Stop playing the billionaire’s game

S

Do you ever think nothing you ever do will make a difference because of the power other people have in the world?

This past week Bill Gates made the news, sharing how he will donate the rest of his net worth over the next 20 years to make the impact it can make today, specifically targeting saving lives in parts of the world where that money will make a huge difference.

At the same time, he called out Elon Musk for using DOGE to cut USAID programs which will literally kill millions of children. “The picture of the world’s richest man killing the world’s poorest children is not a pretty one,” he said in a chilling quote.

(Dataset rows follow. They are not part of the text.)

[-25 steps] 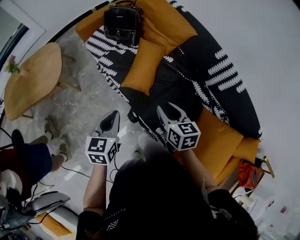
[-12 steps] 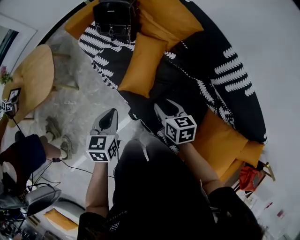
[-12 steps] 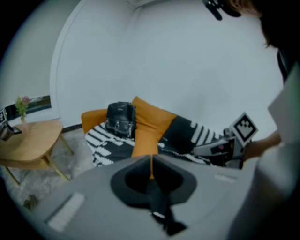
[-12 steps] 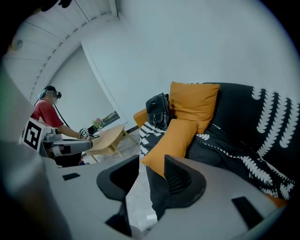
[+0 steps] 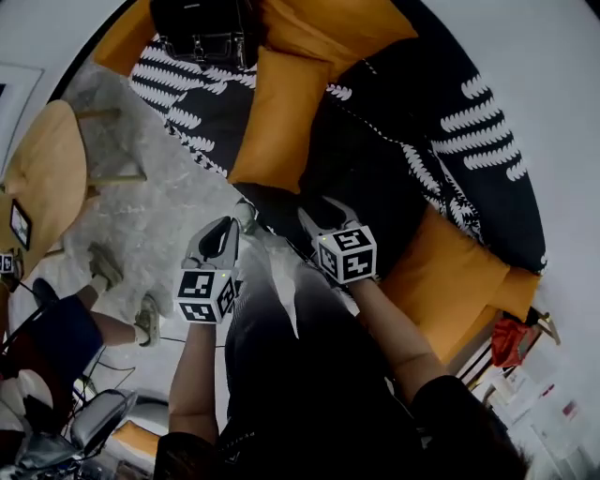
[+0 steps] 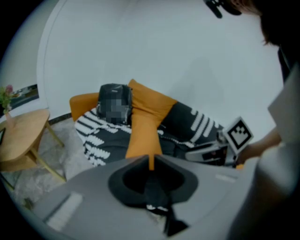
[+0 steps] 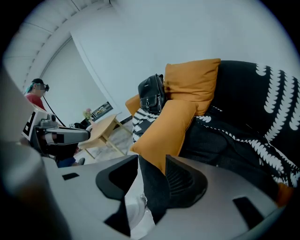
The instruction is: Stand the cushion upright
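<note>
A long orange cushion [image 5: 277, 117] lies tilted on the black, white-patterned sofa [image 5: 441, 141], leaning toward a second orange cushion [image 5: 328, 28] at the back. It also shows ahead in the left gripper view as the cushion [image 6: 143, 136] and in the right gripper view as the cushion [image 7: 168, 126]. My left gripper [image 5: 225, 225] hangs over the floor before the sofa's front edge; its jaws have just been opening and stand a narrow slit apart, empty [image 6: 151, 161]. My right gripper [image 5: 326, 208] is at the sofa's edge, short of the cushion; its jaws have just been opening and stand wide, empty [image 7: 152, 161].
A black bag [image 5: 206, 33] stands on the sofa left of the cushions. A third orange cushion [image 5: 450, 272] lies at the sofa's right end. A wooden side table [image 5: 42, 178] and a seated person [image 5: 66, 328] are on the left, with cables on the floor.
Both grippers have sunk and moved toward the sofa's front edge. The right jaws stand wider than before. The cushion has not moved.
</note>
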Motion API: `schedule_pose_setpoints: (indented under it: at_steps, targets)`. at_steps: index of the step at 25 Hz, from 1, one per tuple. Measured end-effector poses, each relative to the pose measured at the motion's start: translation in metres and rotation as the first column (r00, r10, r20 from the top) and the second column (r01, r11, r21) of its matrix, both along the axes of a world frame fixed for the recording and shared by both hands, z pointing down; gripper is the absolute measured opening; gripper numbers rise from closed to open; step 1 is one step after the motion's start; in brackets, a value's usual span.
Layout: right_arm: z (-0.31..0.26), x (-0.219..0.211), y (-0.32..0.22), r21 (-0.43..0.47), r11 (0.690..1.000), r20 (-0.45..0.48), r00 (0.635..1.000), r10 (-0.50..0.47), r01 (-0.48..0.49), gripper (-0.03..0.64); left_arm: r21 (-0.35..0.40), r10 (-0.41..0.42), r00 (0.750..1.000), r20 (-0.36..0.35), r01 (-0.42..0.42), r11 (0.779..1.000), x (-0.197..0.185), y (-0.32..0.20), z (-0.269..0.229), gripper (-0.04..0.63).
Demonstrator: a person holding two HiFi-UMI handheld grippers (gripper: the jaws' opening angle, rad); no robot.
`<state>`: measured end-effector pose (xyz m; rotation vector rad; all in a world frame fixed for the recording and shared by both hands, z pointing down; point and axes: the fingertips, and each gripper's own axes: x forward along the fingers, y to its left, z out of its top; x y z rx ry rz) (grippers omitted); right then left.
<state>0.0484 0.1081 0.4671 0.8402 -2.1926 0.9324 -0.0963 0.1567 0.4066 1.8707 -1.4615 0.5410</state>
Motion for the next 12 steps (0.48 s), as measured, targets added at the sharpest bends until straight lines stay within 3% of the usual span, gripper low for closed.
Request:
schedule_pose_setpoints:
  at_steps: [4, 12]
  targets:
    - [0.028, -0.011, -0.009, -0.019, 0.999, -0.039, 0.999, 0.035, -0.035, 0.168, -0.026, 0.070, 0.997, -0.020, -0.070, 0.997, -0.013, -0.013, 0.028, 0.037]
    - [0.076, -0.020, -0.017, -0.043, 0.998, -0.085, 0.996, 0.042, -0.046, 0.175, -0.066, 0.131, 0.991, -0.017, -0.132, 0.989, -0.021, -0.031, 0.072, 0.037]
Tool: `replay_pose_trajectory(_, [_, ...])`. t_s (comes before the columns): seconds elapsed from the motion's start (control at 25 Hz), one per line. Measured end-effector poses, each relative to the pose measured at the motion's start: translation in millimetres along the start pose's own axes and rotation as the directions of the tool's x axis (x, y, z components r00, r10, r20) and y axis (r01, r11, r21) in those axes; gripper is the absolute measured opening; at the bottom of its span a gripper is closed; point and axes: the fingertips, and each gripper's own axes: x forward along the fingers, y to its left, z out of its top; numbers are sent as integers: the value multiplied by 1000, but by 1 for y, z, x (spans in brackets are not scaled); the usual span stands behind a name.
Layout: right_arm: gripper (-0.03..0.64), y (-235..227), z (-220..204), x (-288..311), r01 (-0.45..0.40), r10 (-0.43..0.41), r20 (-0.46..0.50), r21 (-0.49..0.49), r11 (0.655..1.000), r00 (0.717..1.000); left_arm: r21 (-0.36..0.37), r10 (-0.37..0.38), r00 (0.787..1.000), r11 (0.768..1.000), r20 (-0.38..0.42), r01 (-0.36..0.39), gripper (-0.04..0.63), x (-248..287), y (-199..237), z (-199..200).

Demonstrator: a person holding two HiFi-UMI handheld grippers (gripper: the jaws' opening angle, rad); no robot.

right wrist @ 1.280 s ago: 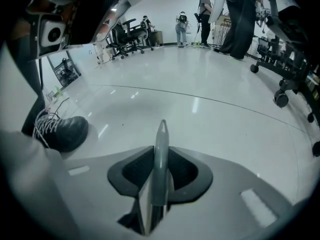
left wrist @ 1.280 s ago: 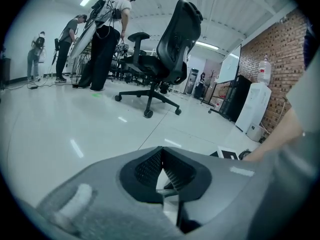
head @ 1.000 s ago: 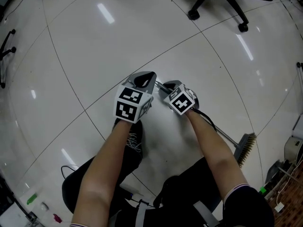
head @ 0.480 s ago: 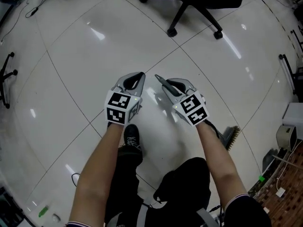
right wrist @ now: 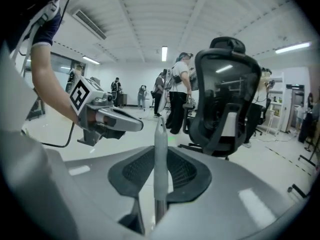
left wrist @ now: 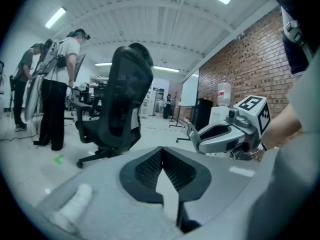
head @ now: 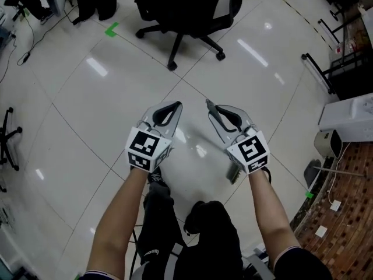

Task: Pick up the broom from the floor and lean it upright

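The broom's thin grey handle (right wrist: 160,149) stands upright between the pads of my right gripper (right wrist: 161,156), which is shut on it. In the head view the handle's tip pokes out past my right gripper (head: 213,108), and the brush head (head: 234,171) hangs below that hand, off the floor. My left gripper (head: 175,106) is held level beside it, a short gap to the left, shut with nothing in it; its pads meet at the tips (left wrist: 161,153). Each gripper shows in the other's view: the right gripper (left wrist: 220,136) and the left gripper (right wrist: 112,120).
A black office chair (head: 186,7) stands straight ahead on the glossy tiled floor. People (left wrist: 60,84) stand behind it. A white cabinet (head: 349,118) and a brick-patterned strip (head: 344,226) lie on the right, another chair's base (head: 9,139) on the left.
Both grippers have risen well above the floor as the person stood up. The broom came up with the right gripper; its brush head left the floor and now hangs under the hand.
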Motion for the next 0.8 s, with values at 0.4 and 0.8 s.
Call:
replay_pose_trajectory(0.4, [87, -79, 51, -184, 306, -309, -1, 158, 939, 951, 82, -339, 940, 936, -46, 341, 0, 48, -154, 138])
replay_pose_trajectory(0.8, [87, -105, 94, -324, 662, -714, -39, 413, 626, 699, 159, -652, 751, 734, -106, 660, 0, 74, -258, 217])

I bring this up because I often think about the (insignificant) impact I make compared to historical titans. There are individual people in our world that can make unilateral choices that affect millions of lives.

It can get pretty overwhelming and hopeless.

I have to remind myself to stop comparing and run my own race. I’m not playing a billionaire’s game.

I also would never trade what I have to be Bill Gates or Elon Musk. The things that I have in my life that are most important to me go beyond money and net worth.

AND I need to acknowledge the impact I HAVE made, and continue to make.

My DJ memoir is filled with multiple letters from fans who share with me versions of “You saved my life”. I still get emails like this to this day. That I’m proud of, and will always be true.

When I was a stage hypnotist working high school shows, when it was time to call for volunteers, instead of letting all the jocks and Prom Queens race the stage, I’d ask for those interested to raise their hand, and I walked through the audience randomly selecting a mix of all sorts of people. My wife remarked once that it felt like we were righting historical wrongs making sure the “freaks and geeks” also had their moments on stage in our show.

One specific time I remember having a quiet teen on stage for the entire show, and a teacher approached me after saying that that student had ADHD and she had never seen him sit quiet for an hour like that EVER, and yet there he was. It opened their mind to how it was possible for him to overcome his urges with simple hypnotic (or meditation) techniques. I think about that student now and how their life changed because I chose him to be in my hypnosis show.

This past week a long-standing Frolic 100 member, Tim Forrest, sent me a copy of a receipt for a scholarship to liberate a child laborer in India and send them to school. He created the scholarship in my name in gratitude for my help and assistance on his mission to help these children.

And also this past week, my oldest child who is going to college attended a new class where the professor didn’t show up. After 10 minutes, Sylvia turned down the lights, and introduced herself as the professor, and then taught the class for the next 90 minutes. She told me she was directly inspired by some of my crazy stories, and saw an opportunity to create her own.

“Your life changed in that moment,” I was able to report back. I know this, because I’ve lived it.

I started writing this article from a place of feeling insignificant, but I’m already feeling transformed from reflecting on those few examples above. My entire worldview is changing.

Billionaires like Gates can donate billions, but will they ever know what I felt to see my own child embody the lessons learned from me as they created their own story?

The billionaire model is easy to measure with numbers, but my hypnosis example demonstrates ripples that transform individual lives in ways statistics can’t capture.

The story with Tim Forrest came about because I was willing to go “Beyond the Pale” with Tim, and take him with me, which changed both of us. How does one measure that?

Perhaps I’m not “running my own race” in parallel to billionaires, but playing a completely different game. Maybe even a better one.

What would happen if we stopped trying to play the billionaire’s game, and played more of our own?

What if person-to-person impact was even more powerful?

Take a moment and reflect how you’ve already made an impact in one person’s life. Pick a single person, that then created a ripple effect that no billionaire donation ever could.

Use that awareness to drive your next action, knowing you’re playing a better game entirely.